# Colubrids > Hognose >  Western hognose????

## I<3Dreamsicles

Ok...
How big do they get!?!?! Ive read males are around 20" full grown and females can get to 3' 
What would be a good size tank for a male if they dont get big? 

I also read that they will do well in low humidity like 20% or something like that, but what about higher humidity? 

Just thinking of future possibilities because I would like to get a boa next, but since they get bigger i probably cant get one yet, so a hog would be a good one to get untill then.

----------

iloveleucie63 (08-11-2009)

----------


## RedDevil

They stay pretty small. I have mine in ARS hatchling racks, and it seems fine for all but my large females. 

As far as humidity goes, they do like it very low. High humidity is definately NOT an option.

----------


## leper65

My yearling male is about 14" long right now, I have him in a 5 gal tank right now and he's doing great. The humidity is 40% - 50% in the summer and lower in the winter...whatever the house is at.  He will be moving to a 10 Gal permanently, probably in the spring when my '09 Pine Snake outgrows the 10 Gal.

----------


## I<3Dreamsicles

> They stay pretty small. I have mine in ARS hatchling racks, and it seems fine for all but my large females. 
> 
> As far as humidity goes, they do like it very low. High humidity is definately NOT an option.


Well, where i live its sort of high, i can leave my BP cage not sprayed or anything and it usually stays around 50% but its covered on the top. 




> My yearling male is about 14" long right now, I have him in a 5 gal tank right now and he's doing great. The humidity is 40% - 50% in the summer and lower in the winter...whatever the house is at.  He will be moving to a 10 Gal permanently, probably in the spring when my '09 Pine Snake outgrows the 10 Gal.


Cool. Thats a good size. I just want one to be another one thats easier to care for (i was also thinking about a corn snake), and since theyre smaller it cuts down on costs, and I already have 3 un-used 10g tanks. Could most males be kept in a 10g tank?

----------

iloveleucie63 (08-11-2009)

----------


## Neal

> My yearling male is about 14" long right now, I have him in a 5 gal tank right now and he's doing great. The humidity is 40% - 50% in the summer and lower in the winter...whatever the house is at.  He will be moving to a 10 Gal permanently, probably in the spring when my '09 Pine Snake outgrows the 10 Gal.

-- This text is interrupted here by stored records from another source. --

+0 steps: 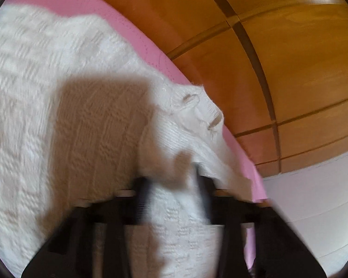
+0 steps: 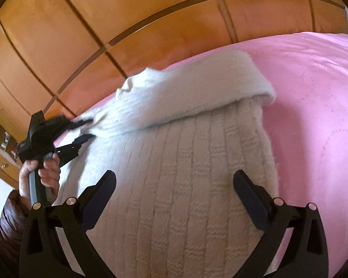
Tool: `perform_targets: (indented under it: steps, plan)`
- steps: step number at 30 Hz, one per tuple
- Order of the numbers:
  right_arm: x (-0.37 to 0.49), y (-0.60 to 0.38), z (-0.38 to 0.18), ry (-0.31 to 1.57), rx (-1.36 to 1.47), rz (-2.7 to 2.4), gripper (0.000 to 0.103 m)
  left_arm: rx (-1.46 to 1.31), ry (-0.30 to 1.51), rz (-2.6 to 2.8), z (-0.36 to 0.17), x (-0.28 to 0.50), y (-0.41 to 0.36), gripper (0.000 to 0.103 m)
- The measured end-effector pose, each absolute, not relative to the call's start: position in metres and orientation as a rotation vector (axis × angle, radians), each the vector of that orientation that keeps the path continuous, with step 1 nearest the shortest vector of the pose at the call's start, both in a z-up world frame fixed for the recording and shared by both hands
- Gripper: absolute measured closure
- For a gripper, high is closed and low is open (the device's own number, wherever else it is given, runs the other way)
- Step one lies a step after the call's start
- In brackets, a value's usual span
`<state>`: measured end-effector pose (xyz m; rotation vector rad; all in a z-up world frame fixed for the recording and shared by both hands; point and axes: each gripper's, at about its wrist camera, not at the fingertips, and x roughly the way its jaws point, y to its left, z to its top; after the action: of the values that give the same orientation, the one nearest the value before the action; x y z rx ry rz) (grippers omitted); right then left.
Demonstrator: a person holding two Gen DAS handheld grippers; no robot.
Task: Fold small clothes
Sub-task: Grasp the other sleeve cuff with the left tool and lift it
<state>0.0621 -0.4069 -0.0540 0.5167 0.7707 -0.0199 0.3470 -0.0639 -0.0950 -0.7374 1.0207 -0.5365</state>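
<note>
Right gripper [image 2: 174, 199] hanging open over the near sweater body; left gripper [image 2: 84, 129] clamping the lifted flap.

In the right wrist view, the right gripper's jaws are standing wide apart at the bottom of the frame, holding nothing, with the white knit sweater [image 2: 185, 173] lying directly ahead on the pink bedspread [image 2: 313, 92]. The sweater's long axis is running from bottom centre up towards the wooden wardrobe [image 2: 104, 23]. Farther up, at centre left, the left gripper is pinching the edge of a folded-over flap [image 2: 185, 88], which is crossing the body from left to upper right. The left gripper is therefore nearer the flap; the coming fold is judged to depend on it. The left wrist view is blurred, showing knit between its fingers [image 1: 143, 199].
</note>
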Motion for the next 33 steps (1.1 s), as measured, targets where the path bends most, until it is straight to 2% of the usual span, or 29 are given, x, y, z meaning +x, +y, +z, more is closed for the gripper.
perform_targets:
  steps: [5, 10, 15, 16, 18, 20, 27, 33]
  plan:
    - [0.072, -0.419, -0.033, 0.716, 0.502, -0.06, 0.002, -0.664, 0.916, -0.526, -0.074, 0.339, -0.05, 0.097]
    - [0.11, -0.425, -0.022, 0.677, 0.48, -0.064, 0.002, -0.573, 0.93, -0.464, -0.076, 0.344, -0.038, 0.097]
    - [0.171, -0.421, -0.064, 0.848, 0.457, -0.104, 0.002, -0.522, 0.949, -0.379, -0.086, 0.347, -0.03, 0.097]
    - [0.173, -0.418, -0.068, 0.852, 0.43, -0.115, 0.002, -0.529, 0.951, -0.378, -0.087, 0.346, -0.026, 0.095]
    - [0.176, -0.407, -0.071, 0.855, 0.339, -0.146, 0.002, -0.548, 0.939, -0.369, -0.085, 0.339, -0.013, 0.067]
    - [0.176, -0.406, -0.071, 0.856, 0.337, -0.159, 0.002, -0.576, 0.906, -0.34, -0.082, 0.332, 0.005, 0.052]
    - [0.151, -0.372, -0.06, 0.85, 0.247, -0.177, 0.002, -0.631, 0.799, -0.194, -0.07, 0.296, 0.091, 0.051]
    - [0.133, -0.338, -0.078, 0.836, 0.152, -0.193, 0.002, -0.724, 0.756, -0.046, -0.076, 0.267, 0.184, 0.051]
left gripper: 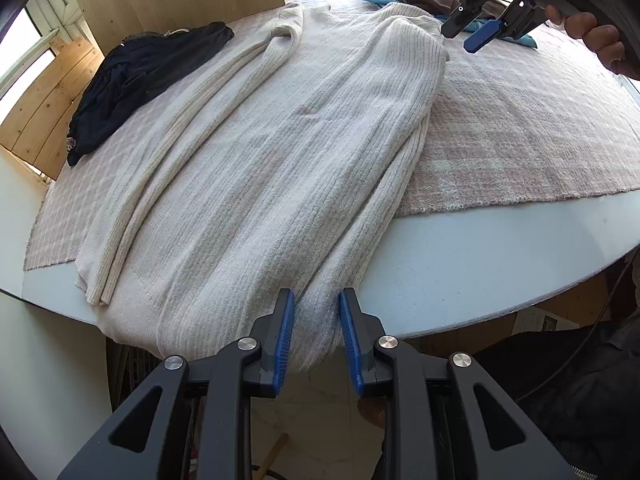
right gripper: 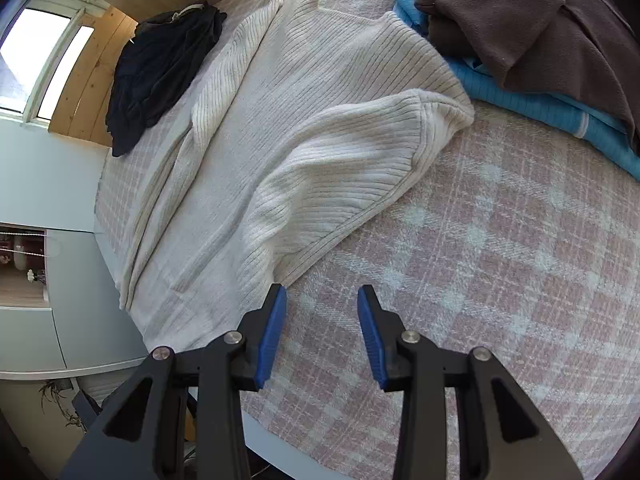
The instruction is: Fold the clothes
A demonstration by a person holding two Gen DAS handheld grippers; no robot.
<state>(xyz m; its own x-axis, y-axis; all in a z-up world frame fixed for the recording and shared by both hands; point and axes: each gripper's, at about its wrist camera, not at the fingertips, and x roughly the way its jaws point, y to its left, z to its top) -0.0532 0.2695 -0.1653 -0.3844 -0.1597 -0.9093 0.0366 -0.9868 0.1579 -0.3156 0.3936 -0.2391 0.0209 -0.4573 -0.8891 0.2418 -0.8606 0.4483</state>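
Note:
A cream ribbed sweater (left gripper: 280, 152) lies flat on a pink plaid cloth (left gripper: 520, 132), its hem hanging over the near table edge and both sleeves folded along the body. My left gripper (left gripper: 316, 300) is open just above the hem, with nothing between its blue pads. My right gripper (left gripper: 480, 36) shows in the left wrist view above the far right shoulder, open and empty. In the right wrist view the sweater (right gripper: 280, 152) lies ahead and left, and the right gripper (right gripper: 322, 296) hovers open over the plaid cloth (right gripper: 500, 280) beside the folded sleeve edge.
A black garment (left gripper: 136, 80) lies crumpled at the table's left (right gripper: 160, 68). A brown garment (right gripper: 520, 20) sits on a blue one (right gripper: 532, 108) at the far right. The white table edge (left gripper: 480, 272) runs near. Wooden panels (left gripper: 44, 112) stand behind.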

That tank is a bit to small don't you think? I have my 10"ish long rufous in a 10 gal long and i'm fixing to have to put him in a 20 because I think he's about to outgrow out.

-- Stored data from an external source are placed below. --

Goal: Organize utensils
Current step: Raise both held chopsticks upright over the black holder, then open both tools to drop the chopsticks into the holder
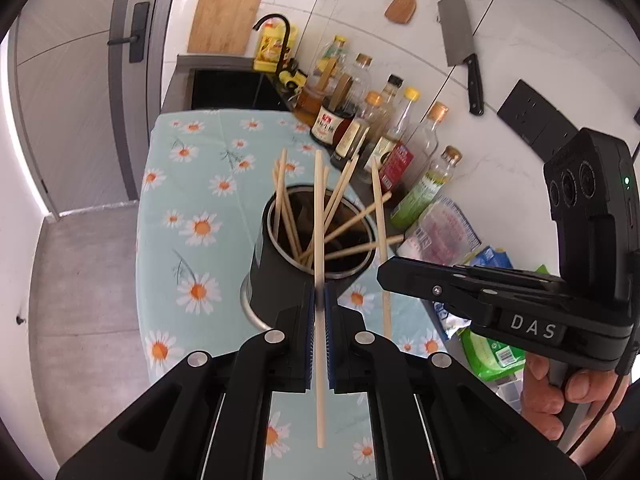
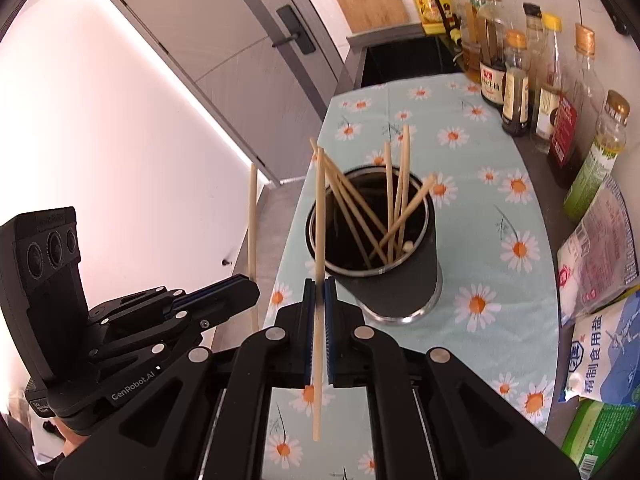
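A black metal-lined cup (image 1: pixel 280 264) stands on the daisy tablecloth (image 1: pixel 200 184) and holds several wooden chopsticks (image 1: pixel 344 228). It also shows in the right wrist view (image 2: pixel 400 284). My left gripper (image 1: pixel 319 300) is shut on one upright chopstick (image 1: pixel 319 208) just in front of the cup's near rim. My right gripper (image 2: pixel 319 296) is shut on another upright chopstick (image 2: pixel 319 240) near the cup's left rim. Each gripper shows in the other view: the right one (image 1: pixel 384 276) with its chopstick (image 1: pixel 380 216), the left one (image 2: pixel 252 284) with its chopstick (image 2: pixel 252 220).
Sauce and oil bottles (image 1: pixel 376 128) line the wall side of the counter. Bags of salt and food (image 2: pixel 600 280) lie at the right. A black sink with faucet (image 1: pixel 276 40), a cutting board (image 1: pixel 228 12), a cleaver (image 1: pixel 460 44) and a wooden spatula (image 1: pixel 404 0) are at the back.
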A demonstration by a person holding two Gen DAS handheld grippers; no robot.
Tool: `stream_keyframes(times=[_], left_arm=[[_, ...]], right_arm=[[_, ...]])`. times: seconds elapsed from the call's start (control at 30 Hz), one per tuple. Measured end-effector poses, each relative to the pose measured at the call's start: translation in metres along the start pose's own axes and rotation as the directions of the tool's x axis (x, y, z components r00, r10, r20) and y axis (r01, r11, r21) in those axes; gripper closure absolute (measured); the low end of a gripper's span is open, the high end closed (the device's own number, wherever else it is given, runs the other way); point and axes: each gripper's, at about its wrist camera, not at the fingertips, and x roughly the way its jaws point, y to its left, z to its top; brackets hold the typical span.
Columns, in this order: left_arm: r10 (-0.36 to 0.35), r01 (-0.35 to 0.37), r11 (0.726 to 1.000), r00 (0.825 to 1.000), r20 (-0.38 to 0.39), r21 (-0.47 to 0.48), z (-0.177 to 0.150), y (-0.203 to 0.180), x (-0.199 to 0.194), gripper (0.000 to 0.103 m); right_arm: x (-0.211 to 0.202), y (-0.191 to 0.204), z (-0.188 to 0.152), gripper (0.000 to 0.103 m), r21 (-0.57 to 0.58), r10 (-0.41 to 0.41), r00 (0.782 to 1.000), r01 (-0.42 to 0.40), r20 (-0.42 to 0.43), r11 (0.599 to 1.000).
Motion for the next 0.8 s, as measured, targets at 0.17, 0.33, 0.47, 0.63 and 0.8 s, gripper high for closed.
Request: stream_keyframes(times=[0.17,0.33,0.47,0.63,0.8], left_arm=[[-0.043,0.041,0.999,0.996,0.078,0.035,0.016,0.000,-0.006,0.099],[-0.097,0.090,0.995,0.980,0.175,0.049,0.030,0.003,-0.013,0.099],[-0.134,0.126,0.991,0.961,0.244,0.048,0.041,0.011,-0.015,0.099],[-0.161,0.150,0.987,0.940,0.300,0.062,0.052,0.017,-0.010,0.099],[-0.193,0.167,0.981,0.908,0.371,0.101,0.062,0.021,-0.006,0.099]], right_arm=[[-0.012,0.005,0.011,0.097,-0.008,-0.013,0.995,0.014,0.100,1.000],[-0.019,0.011,0.023,0.097,-0.042,0.003,0.984,0.004,0.181,0.999],[-0.024,0.015,0.034,0.097,-0.065,0.003,0.970,0.013,0.241,0.998],[-0.027,0.016,0.047,0.097,-0.082,-0.012,0.952,0.039,0.306,0.996],[-0.023,0.011,0.059,0.097,-0.083,-0.039,0.939,0.072,0.342,0.994]])
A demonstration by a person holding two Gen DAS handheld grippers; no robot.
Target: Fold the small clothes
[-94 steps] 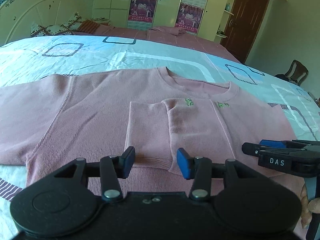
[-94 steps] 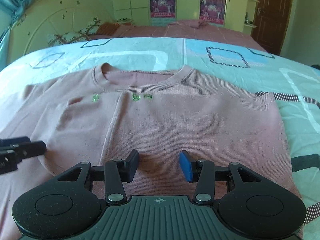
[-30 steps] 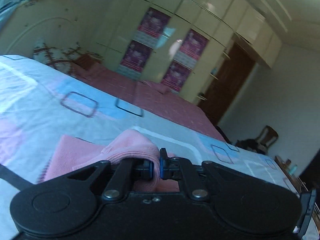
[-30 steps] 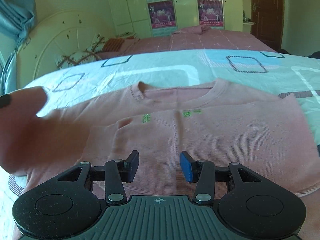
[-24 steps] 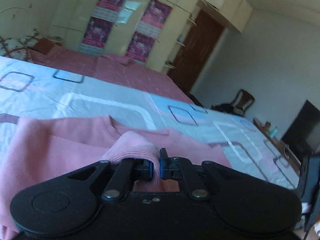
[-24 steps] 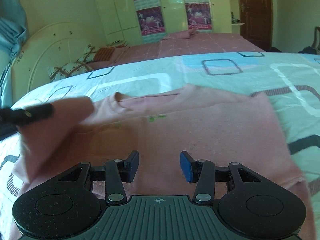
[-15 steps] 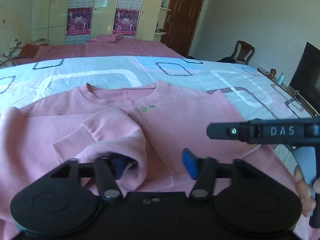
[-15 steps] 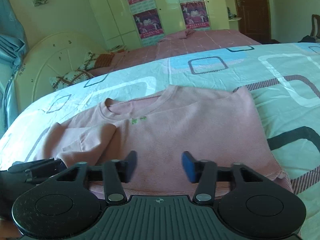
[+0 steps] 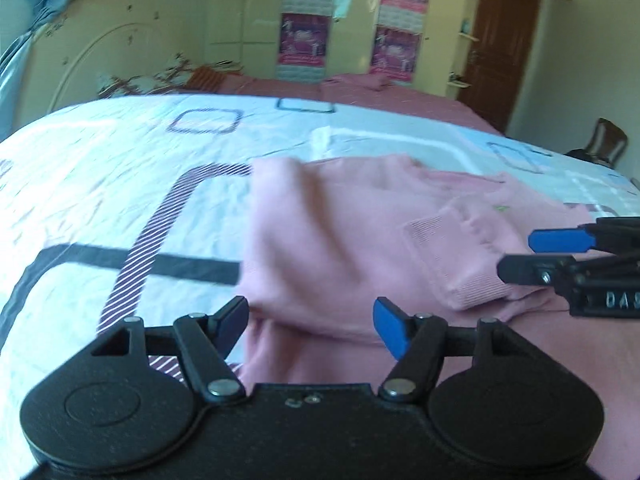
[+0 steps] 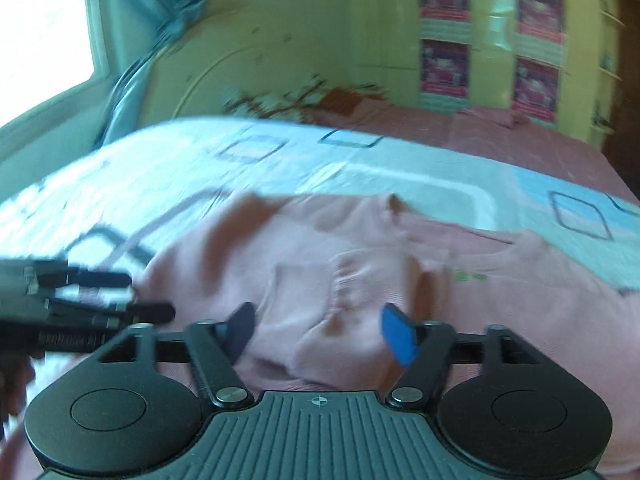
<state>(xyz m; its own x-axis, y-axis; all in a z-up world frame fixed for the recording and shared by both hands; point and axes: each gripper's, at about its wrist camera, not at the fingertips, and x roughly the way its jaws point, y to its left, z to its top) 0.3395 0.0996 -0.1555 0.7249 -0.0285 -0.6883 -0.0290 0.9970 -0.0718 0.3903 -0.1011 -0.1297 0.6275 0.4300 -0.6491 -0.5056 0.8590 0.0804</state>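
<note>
Your pink sweater [image 9: 332, 240] lies flat on the patterned bedspread [image 9: 120, 184], neckline toward the headboard, and one sleeve [image 9: 452, 240] is folded in across its chest, the ribbed cuff resting near the little green mark under the collar. Your left gripper [image 9: 310, 322] hangs over the sweater's outer edge with its jaws standing apart and nothing pinched; they have just eased in a touch, with only loose fabric lying below the gap. Your right gripper [image 10: 318, 330] sits above the sleeve [image 10: 340, 312] with jaws also apart and gripping nothing, and they have just been narrowing too, over that bunched cuff. Here is the risk: both views are smeared with motion, so if you close on the run you may nip just the top layer of the sleeve and drag it off the chest, undoing the fold. On the left, the sweater's edge sits right at the seam with the bedspread, so a deep bite could catch the sheet along with the knit and pull everything askew. Your two grippers are also near each other over the sweater's lower chest, and a crossing reach could knock one against the other. The cloth near the sleeve looks rumpled, so a fold made over it will likely trap a ridge.
</note>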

I would say for a male western hognose, a 20 gal long would be perfect size for him as an adult.

----------

_I<3Dreamsicles_ (08-10-2009)

----------


## leper65

> That tank is a bit to small don't you think? I have my 10"ish long rufous in a 10 gal long and i'm fixing to have to put him in a 20 because I think he's about to outgrow out.
> 
> I would say for a male western hognose, a 20 gal long would be perfect size for him as an adult.


If he only gets 20" long, I think the 10 will be fine.  I really don't think he'll need a 30" long tank like the 20 gal long, but if it looks like he does, he'll get one.

----------


## CoolioTiffany

> How big do they get!?!?! Ive read males are around 20" full grown and females can get to 3' 
> What would be a good size tank for a male if they dont get big?


Males barely grow 2 ft. long, and females barely get 3 ft. long. For a male, a 10 gallon can last it it's entire life. That's what I like about the males ;]




> I also read that they will do well in low humidity like 20% or something like that, but what about higher humidity?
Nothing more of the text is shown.